*Work required*. Output range, inclusive: from the line containing "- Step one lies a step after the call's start" to the line containing "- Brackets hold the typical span". Restate those lines from the data below word for word and only those.

*Dataset extract*.
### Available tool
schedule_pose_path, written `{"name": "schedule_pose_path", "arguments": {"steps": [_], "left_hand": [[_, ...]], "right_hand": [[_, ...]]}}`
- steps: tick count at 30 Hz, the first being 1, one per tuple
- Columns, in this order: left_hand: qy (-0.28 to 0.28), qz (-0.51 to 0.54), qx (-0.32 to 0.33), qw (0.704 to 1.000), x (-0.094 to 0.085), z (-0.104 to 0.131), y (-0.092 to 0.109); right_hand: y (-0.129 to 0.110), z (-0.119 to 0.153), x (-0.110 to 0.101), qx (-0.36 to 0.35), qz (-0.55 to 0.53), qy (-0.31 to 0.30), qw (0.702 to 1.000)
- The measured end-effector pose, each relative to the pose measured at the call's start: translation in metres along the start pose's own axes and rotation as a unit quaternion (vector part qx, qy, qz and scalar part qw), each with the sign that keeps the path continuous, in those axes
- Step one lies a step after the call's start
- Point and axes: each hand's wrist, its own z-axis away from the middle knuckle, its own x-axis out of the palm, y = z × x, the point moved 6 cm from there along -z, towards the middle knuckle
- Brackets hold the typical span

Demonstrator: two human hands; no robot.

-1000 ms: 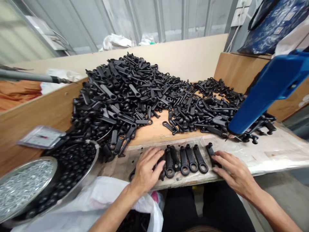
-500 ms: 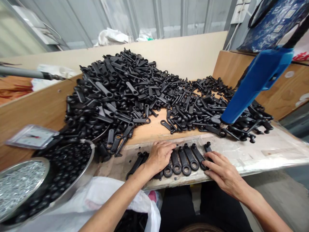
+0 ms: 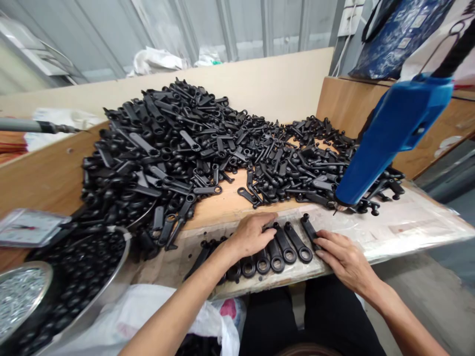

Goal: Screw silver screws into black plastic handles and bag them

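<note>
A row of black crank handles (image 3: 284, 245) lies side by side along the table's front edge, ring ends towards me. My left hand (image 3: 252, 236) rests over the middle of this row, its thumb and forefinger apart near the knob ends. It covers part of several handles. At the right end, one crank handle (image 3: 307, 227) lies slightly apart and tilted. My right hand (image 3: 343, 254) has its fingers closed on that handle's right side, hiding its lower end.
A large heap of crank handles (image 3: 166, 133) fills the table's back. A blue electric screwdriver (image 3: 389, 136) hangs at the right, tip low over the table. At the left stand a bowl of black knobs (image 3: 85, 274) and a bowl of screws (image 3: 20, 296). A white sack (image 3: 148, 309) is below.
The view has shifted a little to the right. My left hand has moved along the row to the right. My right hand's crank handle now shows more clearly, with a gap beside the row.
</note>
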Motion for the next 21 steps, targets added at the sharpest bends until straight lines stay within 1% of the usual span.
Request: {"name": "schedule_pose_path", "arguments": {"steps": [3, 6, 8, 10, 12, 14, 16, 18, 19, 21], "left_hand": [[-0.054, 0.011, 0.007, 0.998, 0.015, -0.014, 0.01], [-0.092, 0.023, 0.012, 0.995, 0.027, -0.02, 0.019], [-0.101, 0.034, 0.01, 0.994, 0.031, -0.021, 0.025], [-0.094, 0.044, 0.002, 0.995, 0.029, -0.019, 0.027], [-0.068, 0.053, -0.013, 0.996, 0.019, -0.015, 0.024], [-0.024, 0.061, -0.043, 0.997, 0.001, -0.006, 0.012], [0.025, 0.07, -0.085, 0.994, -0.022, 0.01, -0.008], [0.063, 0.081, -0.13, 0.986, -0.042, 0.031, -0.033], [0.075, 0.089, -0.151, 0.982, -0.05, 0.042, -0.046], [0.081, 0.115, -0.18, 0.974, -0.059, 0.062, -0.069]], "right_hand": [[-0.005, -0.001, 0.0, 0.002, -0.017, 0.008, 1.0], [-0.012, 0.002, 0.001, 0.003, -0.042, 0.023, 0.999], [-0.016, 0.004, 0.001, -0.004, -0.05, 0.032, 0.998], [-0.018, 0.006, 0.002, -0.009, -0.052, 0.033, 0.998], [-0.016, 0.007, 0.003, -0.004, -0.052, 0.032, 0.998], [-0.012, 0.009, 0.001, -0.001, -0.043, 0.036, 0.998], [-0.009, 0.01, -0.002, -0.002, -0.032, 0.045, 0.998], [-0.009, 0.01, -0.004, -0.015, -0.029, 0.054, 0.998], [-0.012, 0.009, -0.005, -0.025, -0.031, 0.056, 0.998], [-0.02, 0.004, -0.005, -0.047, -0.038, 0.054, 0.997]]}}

*Output*.
- Step one lies a step after the call's start
- Point and axes: each hand's wrist, its own z-axis away from the middle knuckle, its own x-axis out of the palm, y = z × x, the point moved 6 cm from there along -z, towards the middle knuckle
- Brackets hold the typical span

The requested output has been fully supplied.